__Work to be completed__
Beginning at the line that holds "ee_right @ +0", copy the material below exactly through its last line.

__Provided data__
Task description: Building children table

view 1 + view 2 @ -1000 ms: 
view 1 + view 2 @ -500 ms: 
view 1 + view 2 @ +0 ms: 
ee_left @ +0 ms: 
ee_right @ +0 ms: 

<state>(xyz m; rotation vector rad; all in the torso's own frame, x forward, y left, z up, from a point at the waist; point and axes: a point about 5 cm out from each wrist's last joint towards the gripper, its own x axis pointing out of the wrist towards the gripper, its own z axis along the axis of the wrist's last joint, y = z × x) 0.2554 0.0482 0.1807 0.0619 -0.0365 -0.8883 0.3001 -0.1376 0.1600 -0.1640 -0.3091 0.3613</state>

__Exercise output__
ee_right @ +0 ms: 

<state>(xyz m; rotation vector rad; all in the torso's own frame, x forward, y left, z up, from a point at the waist; point and axes: a point about 5 cm out from each wrist's last joint towards the gripper, its own x axis pointing out of the wrist towards the gripper, its own z axis along the axis of the wrist's last joint, y = z × x) 0.2554 0.0482 0.1807 0.0619 -0.0365 -0.8883 0.3001 -0.1376 0.1600 -0.1640 -0.3091 0.3613</state>

Nothing further is required by the exercise.